While it's still a couple months before Twitter moves in to their new headquarters at 10th and Market, it's never too early to check in on how that whole neighborhood revitalization thing is going. In the news this week: two national developers pushing projects around Central Market: one 720-unit condo development moves forward after years of stalling and another 260-unit complex will move in around the corner on 9th Street. And a local developer snaps up an adjacent office building.

As the real estate gazers at CurbedSF noted yesterday the shallow pit at 1411 Market, just across the street from the forthcoming Twitter HQ, saw some new action yesterday.

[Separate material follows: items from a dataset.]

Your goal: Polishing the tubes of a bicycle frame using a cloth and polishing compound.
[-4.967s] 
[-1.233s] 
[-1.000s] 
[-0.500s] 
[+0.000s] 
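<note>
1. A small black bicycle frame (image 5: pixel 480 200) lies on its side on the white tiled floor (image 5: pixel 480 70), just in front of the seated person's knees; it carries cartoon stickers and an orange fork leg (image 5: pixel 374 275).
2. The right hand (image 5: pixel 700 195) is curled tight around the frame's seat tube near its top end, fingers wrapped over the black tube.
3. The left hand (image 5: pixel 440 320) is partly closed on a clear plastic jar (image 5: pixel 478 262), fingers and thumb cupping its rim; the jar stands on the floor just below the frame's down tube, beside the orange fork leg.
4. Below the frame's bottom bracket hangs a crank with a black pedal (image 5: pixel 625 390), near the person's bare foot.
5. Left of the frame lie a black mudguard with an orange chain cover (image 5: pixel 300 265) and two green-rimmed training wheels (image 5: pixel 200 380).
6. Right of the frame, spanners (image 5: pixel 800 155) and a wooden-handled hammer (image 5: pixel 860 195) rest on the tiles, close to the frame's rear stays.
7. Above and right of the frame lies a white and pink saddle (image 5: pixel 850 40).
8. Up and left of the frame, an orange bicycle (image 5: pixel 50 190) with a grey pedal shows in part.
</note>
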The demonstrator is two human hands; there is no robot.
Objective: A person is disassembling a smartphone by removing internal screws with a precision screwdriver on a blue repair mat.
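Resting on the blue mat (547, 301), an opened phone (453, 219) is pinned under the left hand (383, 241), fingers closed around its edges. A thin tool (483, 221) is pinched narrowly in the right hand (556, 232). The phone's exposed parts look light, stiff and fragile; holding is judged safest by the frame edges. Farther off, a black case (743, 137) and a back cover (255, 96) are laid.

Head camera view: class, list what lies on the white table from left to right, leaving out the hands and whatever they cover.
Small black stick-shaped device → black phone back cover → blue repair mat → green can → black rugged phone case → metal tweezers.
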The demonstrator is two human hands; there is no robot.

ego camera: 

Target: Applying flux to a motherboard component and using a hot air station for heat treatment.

The lot has been approved for a 750-unit Crescent Heights development since 2007, but stalled with the faltering economy. According to an earlier report from the San Francisco Business Journal, the project has gotten a kick in the pants with a new architect on the job: Handel Architects - the same folks responsible for the Metreon and Millenium Tower.

Around the corner, the Biz Journal reports today that turnkey apartment leasing group AvalonBay is set to develop a 260-unit complex in what is currently a vacant lot on 9th Street. If the "Avalon" name rings a bell, you probably know it from Avalon Yerba Buena, Avalon Nob Hill or Avalon Mission Bay North. We're hoping they go with "Avalon Midtown" or something equally innocuous for the new development.

Next door to the forthcoming Avalon, the (paywall blocked) Wall Street Journal reported earlier this week that the California's State Compensation Insurance Fund has unloaded their headquarters at 1275 Market Street. As Curbed noted, a spokesperson for the fund has said they "wanted to take advantage of the market in San Francisco right now... The Twitter deal in midmarket San Francisco has positively [affected] the area." The 17-story building was allegedly purchased for $48 million by local real-estate company TMG Partners along with a New York-based hedge fund. TMG would be the folks who rebuilt One Market Street and the theater complex at 1000 Van Ness as well as the slick SOMA Grand residences.